Matar al mensajero
La imagen es escalofriante: un hombre arrodillado, vestido con un traje naranja, como el de los presos de Guantánamo, espera que otro, vestido de negro, encapuchado y con un cuchillo en la mano, lo decapite. El ejecutado fue el aguerrido periodista estadounidense James Foley, y su verdugo, un militante, probablemente británico, del movimiento terrorista Estado Islámico (EI) en Siria.
Este es el más reciente y de los más impactantes episodios de una guerra que no se libra solo en los campos de Siria o de Irak, sino también en internet, a través de las redes sociales, que se han convertido en un infortunado dinamizador de los mensajes de terror de los grupos radicales islámicos.
El conflicto ha tenido a los periodistas como a uno de sus blancos, quizás por el impacto que causa en las sociedades occidentales el hecho de que sus mensajeros, indefensos, sean asesinados como corderos bíblicos. Por lo mismo, las crucifixiones son otra de las modalidades.
La prensa paga un alto precio por su misión. La ONG Reporteros sin Fronteras recuerda que otros tres periodistas extranjeros están secuestrados en Siria y que no se conocen noticias de otros cuatro. Entre ellos figura el también estadounidense Steven Sotloff, que en el video de la ejecución de Foley es señalado de ser el ‘próximo’ si el gobierno de Barack Obama continúa los bombardeos en Irak. Otra veintena de reporteros sirios está en poder de diversos grupos armados.

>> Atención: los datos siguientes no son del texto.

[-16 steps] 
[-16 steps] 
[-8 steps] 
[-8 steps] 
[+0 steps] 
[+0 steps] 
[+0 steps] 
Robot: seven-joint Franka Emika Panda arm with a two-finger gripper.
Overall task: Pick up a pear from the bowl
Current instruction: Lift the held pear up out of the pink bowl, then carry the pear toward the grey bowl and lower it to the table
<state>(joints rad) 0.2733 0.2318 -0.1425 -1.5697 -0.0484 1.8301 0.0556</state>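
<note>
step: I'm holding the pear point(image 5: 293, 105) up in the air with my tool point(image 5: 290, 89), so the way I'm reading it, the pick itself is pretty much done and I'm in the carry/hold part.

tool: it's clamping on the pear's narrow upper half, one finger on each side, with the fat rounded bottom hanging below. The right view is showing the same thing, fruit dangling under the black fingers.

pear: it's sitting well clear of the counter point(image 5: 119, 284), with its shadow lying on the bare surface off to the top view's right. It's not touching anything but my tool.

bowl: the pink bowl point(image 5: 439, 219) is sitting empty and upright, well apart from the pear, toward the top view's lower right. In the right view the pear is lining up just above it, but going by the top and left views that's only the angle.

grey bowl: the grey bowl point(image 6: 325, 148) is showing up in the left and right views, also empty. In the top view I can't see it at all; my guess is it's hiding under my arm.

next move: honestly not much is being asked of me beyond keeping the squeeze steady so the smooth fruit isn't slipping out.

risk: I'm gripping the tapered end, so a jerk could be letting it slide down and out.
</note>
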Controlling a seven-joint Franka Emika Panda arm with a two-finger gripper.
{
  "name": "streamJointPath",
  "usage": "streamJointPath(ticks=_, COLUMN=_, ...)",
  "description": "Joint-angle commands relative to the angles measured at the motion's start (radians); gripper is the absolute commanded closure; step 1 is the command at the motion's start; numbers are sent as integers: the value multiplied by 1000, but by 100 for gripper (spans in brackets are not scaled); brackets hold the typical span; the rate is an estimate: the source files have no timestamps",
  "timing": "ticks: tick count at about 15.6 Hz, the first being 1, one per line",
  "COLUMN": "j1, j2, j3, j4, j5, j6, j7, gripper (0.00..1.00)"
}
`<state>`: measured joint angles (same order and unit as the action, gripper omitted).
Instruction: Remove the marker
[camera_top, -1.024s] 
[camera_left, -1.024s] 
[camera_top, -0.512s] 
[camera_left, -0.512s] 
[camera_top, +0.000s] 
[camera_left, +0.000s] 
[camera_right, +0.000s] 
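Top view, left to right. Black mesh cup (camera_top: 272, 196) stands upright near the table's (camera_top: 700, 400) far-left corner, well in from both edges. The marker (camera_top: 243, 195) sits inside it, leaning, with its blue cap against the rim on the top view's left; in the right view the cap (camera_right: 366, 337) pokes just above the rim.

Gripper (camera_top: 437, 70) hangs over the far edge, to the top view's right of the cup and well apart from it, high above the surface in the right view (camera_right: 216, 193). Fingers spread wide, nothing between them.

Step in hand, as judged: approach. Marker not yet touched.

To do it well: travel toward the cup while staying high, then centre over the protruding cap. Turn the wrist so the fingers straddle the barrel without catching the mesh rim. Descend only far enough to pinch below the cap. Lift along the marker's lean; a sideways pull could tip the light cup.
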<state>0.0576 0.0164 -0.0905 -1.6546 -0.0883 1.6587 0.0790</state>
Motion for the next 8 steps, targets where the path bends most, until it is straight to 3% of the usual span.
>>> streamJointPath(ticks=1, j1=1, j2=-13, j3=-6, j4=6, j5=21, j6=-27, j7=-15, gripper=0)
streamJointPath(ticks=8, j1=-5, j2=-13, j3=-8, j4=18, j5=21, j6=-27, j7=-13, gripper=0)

Los argumentos de los radicales pasan por la justificación de siempre: lucha contra el imperialismo y el colonialismo de Occidente y contra los infieles, recuerdo de un pasado glorioso expresado en la idea de reconstituir un califato, y sed de venganza por todo lo que ha ocurrido desde las Cruzadas. Pero, en el fondo, lo que estamos presenciando es la guerra intestina y bárbara entre los dos principales sectores de la fe musulmana –suníes y chiíes–, que, a sangre y fuego, se disputan zonas claves de influencia.
Los chiíes, minoritarios y marginados del poder, se sacudieron desde la revolución iraní de 1979 y han venido ganando terreno en diversos países. En Irak, donde son mayoría, revirtieron la situación y llegaron al gobierno tras la intervención estadounidense y el derrocamiento de Huseín, y en el Líbano han impulsado a Hizbulá, que, además de ser un poderoso movimiento militar, tiene un importante papel en la estructura política.
La reacción de los grupos suníes, antes amos y señores, ha sido brutal. Al amparo soterrado de algunos ricos regímenes, han terminado combatiendo con métodos extremos a los chiíes, en un dilema que los confronta con la modernización de sus sociedades y la emergencia de reivindicaciones democráticas como la primavera árabe.
El secuestro de periodistas, el ataque a minorías religiosas como los yazidíes, la persecución de cristianos y las ejecuciones difundidas por Twitter forman parte de toda esa disputa, de la que Occidente no puede ser un testigo pasivo. EE. UU. y sus aliados deben coordinar una estrategia en tres frentes. En el político, dar herramientas al nuevo gobierno iraquí de Haider al Abadi para consolidar un mandato incluyente, que no aísle a los suníes moderados. En el militar, frenar la embestida del EI a través de sus aliados kurdos y del inexperto ejército iraquí, para así también debilitarlo en Siria, y en el financiero, cortar las fuentes de ingresos de un grupo con recursos de sobra. Este es un desafío mayúsculo, al que la comunidad internacional debe responder.